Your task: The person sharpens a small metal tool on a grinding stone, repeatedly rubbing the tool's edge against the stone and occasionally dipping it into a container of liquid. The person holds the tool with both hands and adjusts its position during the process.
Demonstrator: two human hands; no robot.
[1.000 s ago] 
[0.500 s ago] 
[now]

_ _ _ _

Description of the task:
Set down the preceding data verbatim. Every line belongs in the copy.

The answer:
Your task: The person sharpens a small metal tool on a grinding stone, repeatedly rubbing the tool's edge against the stone and occasionally dipping it into a container of liquid. The person holds the tool with both hands and adjusts its position during the process.
Demonstrator: two human hands; no robot.
[1.000 s ago] 
[0.500 s ago] 
[now]

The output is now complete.